I'm using the query below to get the start and end of the week. Although dayofweek is part of the pyspark.sql.functions in this format within a SQL query it doesn't seem to recognize the function. I tried concatenating the function still it did not work. My main issue is that one timestamp listed is depending on the start and end of the week range to perform correctly and output the values I'm looking.
somedataset.registerTempTable("mytable")
spark.sql("SELECT DISTINCT max(col1) AS col1_edited, \
col2, col3, max(col4) AS col4_edited,\
min(MyTimestamp1) as MyTimestamp1_edited,\
date_sub(CAST(timestamp2 AS date), dayofweek-1) as week_start,\
date_sub(CAST(timestamp3 AS date), 7-dayofweek) as week_end,\
FROM mytabble \
GROUP BY col1_edited, col2, col3, col4, MyTimestamp1,\
timestamp2,\
timestamp3").registerTempTable("mineable")
I'm using Pyspark 3.1.1+amzn.0 any help will be greatly appreciated. the output comes back it should look something like this:
UPDATE: based on the comment below this was the small fix (everything else remained the same.

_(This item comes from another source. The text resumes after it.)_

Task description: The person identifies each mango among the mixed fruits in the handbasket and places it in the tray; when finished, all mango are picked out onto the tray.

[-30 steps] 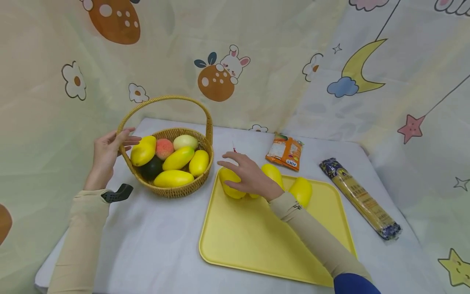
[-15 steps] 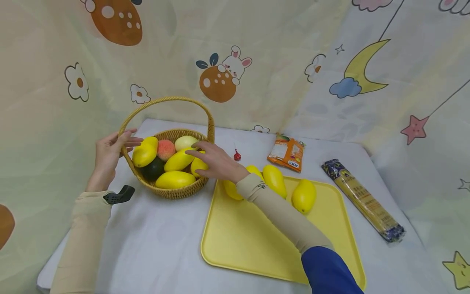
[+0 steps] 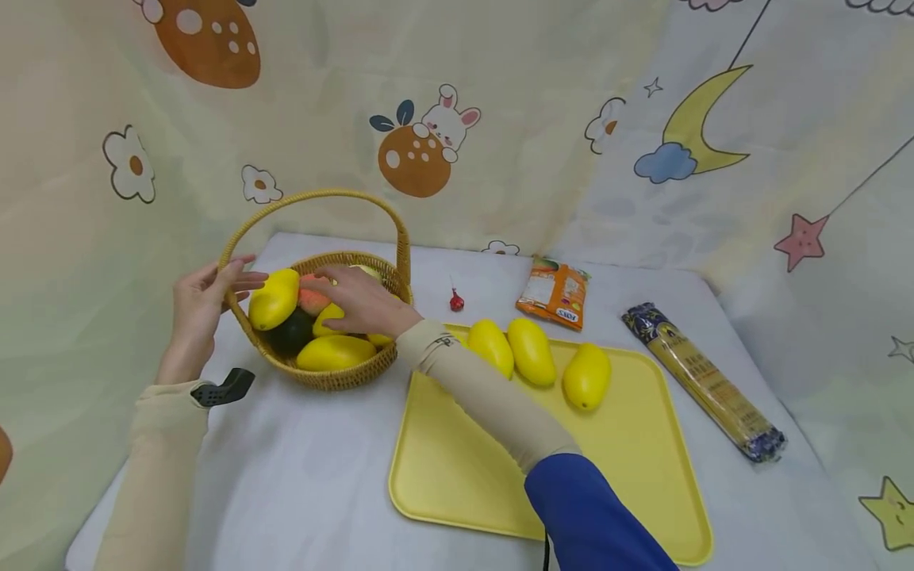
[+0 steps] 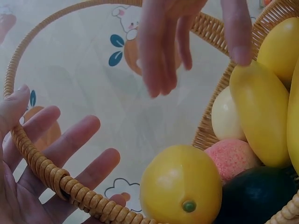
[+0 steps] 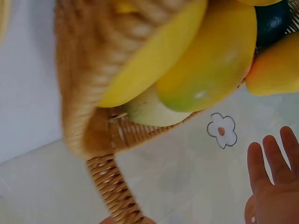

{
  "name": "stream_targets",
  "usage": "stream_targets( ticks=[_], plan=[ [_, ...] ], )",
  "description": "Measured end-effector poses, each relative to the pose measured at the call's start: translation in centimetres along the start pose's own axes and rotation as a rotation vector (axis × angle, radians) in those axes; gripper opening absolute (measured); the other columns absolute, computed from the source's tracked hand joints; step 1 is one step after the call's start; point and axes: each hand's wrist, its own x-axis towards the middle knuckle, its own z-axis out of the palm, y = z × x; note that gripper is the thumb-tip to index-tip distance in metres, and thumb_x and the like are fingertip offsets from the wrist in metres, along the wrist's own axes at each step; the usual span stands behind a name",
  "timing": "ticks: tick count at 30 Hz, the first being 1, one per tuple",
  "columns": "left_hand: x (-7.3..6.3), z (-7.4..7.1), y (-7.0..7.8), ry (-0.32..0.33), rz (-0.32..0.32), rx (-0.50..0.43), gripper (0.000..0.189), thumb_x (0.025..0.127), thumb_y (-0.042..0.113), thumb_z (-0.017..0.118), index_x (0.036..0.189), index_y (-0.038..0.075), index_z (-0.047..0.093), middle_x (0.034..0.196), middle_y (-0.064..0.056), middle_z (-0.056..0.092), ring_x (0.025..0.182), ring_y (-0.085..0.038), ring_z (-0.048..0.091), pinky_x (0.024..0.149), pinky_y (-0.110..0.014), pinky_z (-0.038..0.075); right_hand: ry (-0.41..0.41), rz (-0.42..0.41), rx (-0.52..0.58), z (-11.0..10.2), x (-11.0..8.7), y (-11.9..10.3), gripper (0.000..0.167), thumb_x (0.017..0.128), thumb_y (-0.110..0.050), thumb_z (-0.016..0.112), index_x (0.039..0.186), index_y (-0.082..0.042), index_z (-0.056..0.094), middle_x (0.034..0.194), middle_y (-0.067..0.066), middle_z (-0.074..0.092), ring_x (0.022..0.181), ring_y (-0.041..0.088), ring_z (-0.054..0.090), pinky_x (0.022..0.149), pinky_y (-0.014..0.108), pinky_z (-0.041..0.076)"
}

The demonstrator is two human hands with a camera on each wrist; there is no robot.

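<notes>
In the head view my left hand (image 3: 196,305) touches the left side of the wicker basket's (image 3: 336,382) handle, fingers extended. The left wrist view shows the handle (image 4: 88,200) lying across the palm with the fingers spread. Over the basket's middle hovers my right hand (image 3: 364,301), fingers loosely bent, gripping nothing. In the basket lie several yellow mangoes (image 3: 336,354), a pink peach (image 3: 312,296), a dark green fruit resembling an avocado (image 3: 291,333) and a pale round fruit (image 4: 227,114). My right hand partly hides the fruit beneath it in the head view.
A yellow tray (image 3: 457,476) right of the basket bears several mangoes (image 3: 587,377) along its far side. Behind it lie a small red-wrapped item (image 3: 456,301) and an orange packet (image 3: 554,292). A long clear package of noodles (image 3: 703,381) lies at the right.
My right hand has moved left from above the tray's mangoes to above the basket, uncovering the small red item. The left hand stays at the handle.
</notes>
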Motion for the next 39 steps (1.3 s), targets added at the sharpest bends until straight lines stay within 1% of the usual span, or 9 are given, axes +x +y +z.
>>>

date_sub(CAST(timestamp2 AS date), dayofweek(timestamp2)-1) as week_start,\
date_sub(CAST(timestamp3 AS date), 7-dayofweek(timestamp3)) as week_end,\
DAYOFWEEK
should be called with a column as an argument:
from datetime import date
_data = [
(date(2023, 10, 13), ),
(date(2023, 10, 16), ),
(date(2023, 10, 28), ),
]
_schema = ['my_date']
df = spark.createDataFrame(_data, _schema)
df.createOrReplaceTempView('temp')
q = """
SELECT
my_date,
DATEADD(my_date, 1 - DAYOFWEEK(my_date)) AS WeekStart,
DATEADD(my_date, 7 - DAYOFWEEK(my_date)) AS WeekEnd
FROM
temp
"""
res = spark.sql(q)
res.show()
# +----------+----------+----------+
# | my_date| WeekStart| WeekEnd|
# +----------+----------+----------+
# |2023-10-13|2023-10-08|2023-10-14|
# |2023-10-16|2023-10-15|2023-10-21|
# |2023-10-28|2023-10-22|2023-10-28|
# +----------+----------+----------+